関宿城攻撃の拠点とした山王山砦は? ―東昌寺―

2025年04月11日 | 城・館の部屋
北条氏の関宿城攻め(千葉県野田市)は3次あった。
第1次は、太田氏資らを先勢として攻撃を仕掛けたが、
「野伏」の活躍や関宿城主簗田氏の巧みな戦略によって落とすことができなかった。

そこで、北条氏は栗橋城主野田氏を退去させ、北条氏照を入城させる。
同城を拠点とし、また関宿城攻略のための“山王山”と“不動山”という2つの砦を築造するのである。

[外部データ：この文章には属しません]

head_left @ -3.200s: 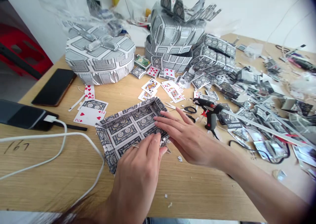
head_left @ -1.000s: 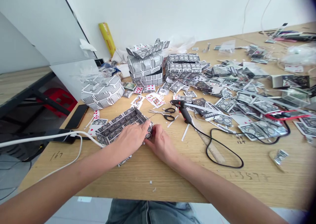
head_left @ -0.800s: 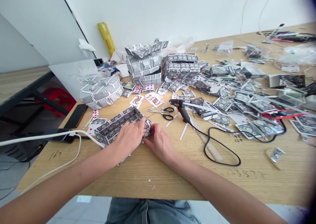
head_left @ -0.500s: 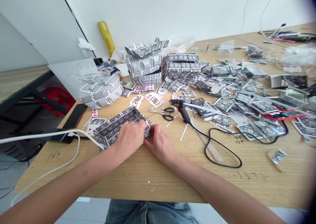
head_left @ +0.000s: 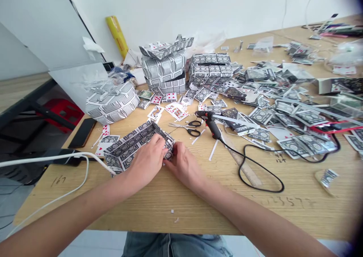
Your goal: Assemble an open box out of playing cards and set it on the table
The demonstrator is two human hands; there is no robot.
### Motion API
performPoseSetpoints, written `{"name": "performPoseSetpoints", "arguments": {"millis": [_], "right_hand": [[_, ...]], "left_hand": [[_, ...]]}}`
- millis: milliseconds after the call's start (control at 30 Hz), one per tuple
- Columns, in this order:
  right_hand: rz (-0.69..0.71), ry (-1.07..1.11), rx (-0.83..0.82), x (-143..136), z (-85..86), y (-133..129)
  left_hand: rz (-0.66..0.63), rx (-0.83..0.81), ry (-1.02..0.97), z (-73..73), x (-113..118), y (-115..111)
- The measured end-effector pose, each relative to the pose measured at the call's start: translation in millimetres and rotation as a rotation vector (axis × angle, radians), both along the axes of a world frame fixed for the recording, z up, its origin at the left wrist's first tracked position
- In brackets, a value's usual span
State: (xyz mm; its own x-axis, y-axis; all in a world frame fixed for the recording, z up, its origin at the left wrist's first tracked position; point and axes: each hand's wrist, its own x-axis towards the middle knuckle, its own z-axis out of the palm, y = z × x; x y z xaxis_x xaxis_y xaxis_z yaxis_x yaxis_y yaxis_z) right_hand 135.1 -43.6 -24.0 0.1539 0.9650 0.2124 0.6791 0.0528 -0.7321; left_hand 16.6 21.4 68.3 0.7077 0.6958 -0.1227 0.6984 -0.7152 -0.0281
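Note:
An open box made of folded playing cards [head_left: 129,141], grey-patterned inside, rests on the table in front of me. My left hand [head_left: 150,155] reaches over its near side with curled fingers, the thumb tip close to the right end wall. Outside that end, my right hand [head_left: 183,162] pinches the near right corner between thumb and fingers. Both hands hide much of the near wall and corner. Just beyond the box lie black-handled scissors [head_left: 190,127]. A black glue gun [head_left: 211,124] lies farther right with its cord trailing.
Three finished-looking card boxes stand behind: a rounded one [head_left: 112,104], a stacked one [head_left: 166,70] and a slotted one [head_left: 210,68]. Loose cards [head_left: 261,115] heap on the right. A ruler [head_left: 244,164], phone [head_left: 82,133] and white cable [head_left: 87,174] lie nearby.
My left hand has drawn back slightly to the left from the box's right end wall. The right hand keeps its place at the corner. The camera view has shifted slightly.

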Motion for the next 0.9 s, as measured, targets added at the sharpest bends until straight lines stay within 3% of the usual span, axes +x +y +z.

不動山は不明だが、山王山は茨城県五霞町山王山が比定される。
具体的には、同地の東昌寺であった可能性がある。
同寺は簗田満助の菩提寺として創建されたという。
(現在地よりも関宿城に近い場所だったらしい)
簗田持助が寄進した梵鐘が現存する古刹である。

境内には、“山王山砦”とおぼしきものが散見される。
山門前には窪地と土の高まりがある。
これは堀と土塁の名残りだろうか。
また、裏手にも土塁のような土の高まりが確認される。
ここが北条氏の築いた山王山砦としたいところだが、断言できない。

2つの砦を築き、関宿城攻略に本腰を入れたところ、
武田信玄が今川氏を攻撃し、三国同盟が解消される。
北条氏は急遽上杉謙信と手を結ぶことになり、
越相同盟の成立にあたって2つの砦を破却した。
つまり、関宿城は北条氏の攻撃対象から解消され、砦は禊のごとく壊されたのだった。

越相同盟はすぐに破綻する。
関宿城は再び攻撃対象となり、
山王山砦と不動山砦はおそらく軍事施設として再利用されただろう。

関宿城は天正2年(1574)閏11月に開城する。
簗田氏は水海城に退去し、代わりに北条氏が入った。
ここから北関東への勢力伸長の足掛かりとなり、古河公方足利氏権力の包摂化も加速していくのだった。

幕末まで残った関宿城だったが、
城の遺構はほんの一部を除いて、あとかたもなく消えている。
東昌寺の法灯はいまも続いている。
境内に見える窪地や土の高まりが軍事遺構とすれば、
山王山砦もその一部がいまに伝わっていることになる。

東昌寺は、関宿城主牧野成貞の妻から寄進されたと伝わる山門があり、
境内は厳かな空気に包まれている。
本堂に施されているのは、簗田氏の家紋である水葵三本立ち。
関東統一を目指した北条氏は、
関宿城を前にしてどのような世を夢見ていたのだろうか。